[AIM OF THE EXERCISE] In the data, extract each line that holds the string "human".

(Data entries)
▼

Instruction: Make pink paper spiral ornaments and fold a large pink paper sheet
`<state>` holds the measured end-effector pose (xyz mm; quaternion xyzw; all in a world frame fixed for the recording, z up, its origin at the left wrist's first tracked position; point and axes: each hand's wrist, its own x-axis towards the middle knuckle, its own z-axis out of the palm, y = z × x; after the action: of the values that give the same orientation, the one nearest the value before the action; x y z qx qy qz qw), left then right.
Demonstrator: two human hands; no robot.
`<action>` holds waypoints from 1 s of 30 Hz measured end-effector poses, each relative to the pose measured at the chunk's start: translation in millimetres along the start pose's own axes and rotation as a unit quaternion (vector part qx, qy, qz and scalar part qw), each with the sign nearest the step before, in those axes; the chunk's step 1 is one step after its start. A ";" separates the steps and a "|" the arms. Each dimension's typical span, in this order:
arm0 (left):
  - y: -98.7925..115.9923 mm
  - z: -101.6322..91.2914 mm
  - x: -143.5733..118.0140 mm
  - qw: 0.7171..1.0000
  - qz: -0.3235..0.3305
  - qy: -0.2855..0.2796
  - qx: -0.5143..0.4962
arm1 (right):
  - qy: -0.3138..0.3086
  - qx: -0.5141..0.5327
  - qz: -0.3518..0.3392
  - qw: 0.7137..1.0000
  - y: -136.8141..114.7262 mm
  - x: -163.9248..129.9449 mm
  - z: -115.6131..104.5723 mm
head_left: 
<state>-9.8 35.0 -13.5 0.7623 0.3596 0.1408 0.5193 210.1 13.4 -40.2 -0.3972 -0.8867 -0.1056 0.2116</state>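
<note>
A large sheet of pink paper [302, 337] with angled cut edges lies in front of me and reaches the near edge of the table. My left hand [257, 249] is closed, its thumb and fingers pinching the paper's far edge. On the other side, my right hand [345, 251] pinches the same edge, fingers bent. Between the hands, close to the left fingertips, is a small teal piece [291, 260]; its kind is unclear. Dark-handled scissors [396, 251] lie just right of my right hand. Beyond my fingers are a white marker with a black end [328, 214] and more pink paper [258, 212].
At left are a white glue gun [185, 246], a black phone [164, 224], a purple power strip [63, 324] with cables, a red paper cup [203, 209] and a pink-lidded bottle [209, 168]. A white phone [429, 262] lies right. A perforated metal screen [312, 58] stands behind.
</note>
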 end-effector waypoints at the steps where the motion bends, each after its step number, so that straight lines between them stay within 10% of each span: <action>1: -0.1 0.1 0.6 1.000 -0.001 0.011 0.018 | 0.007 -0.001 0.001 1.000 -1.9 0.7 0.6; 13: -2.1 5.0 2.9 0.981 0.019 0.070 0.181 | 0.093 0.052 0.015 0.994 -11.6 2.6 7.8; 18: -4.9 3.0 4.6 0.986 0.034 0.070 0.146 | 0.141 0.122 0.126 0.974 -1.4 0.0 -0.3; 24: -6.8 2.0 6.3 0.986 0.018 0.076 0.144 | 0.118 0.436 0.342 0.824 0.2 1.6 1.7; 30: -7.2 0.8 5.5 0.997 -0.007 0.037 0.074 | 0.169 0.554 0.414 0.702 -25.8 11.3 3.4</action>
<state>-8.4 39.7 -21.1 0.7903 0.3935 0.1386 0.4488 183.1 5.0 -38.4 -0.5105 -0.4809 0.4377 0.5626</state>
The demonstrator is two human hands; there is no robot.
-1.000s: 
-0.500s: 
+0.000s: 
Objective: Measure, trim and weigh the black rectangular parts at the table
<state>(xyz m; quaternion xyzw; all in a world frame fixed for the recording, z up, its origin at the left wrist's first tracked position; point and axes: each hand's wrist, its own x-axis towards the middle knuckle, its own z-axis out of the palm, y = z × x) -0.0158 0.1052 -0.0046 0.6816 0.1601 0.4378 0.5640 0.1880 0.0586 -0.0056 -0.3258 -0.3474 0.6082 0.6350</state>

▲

[TASK SOLUTION]
Demonstrator: two human hands; no robot.
The demonstrator is two human hands; there is no robot.

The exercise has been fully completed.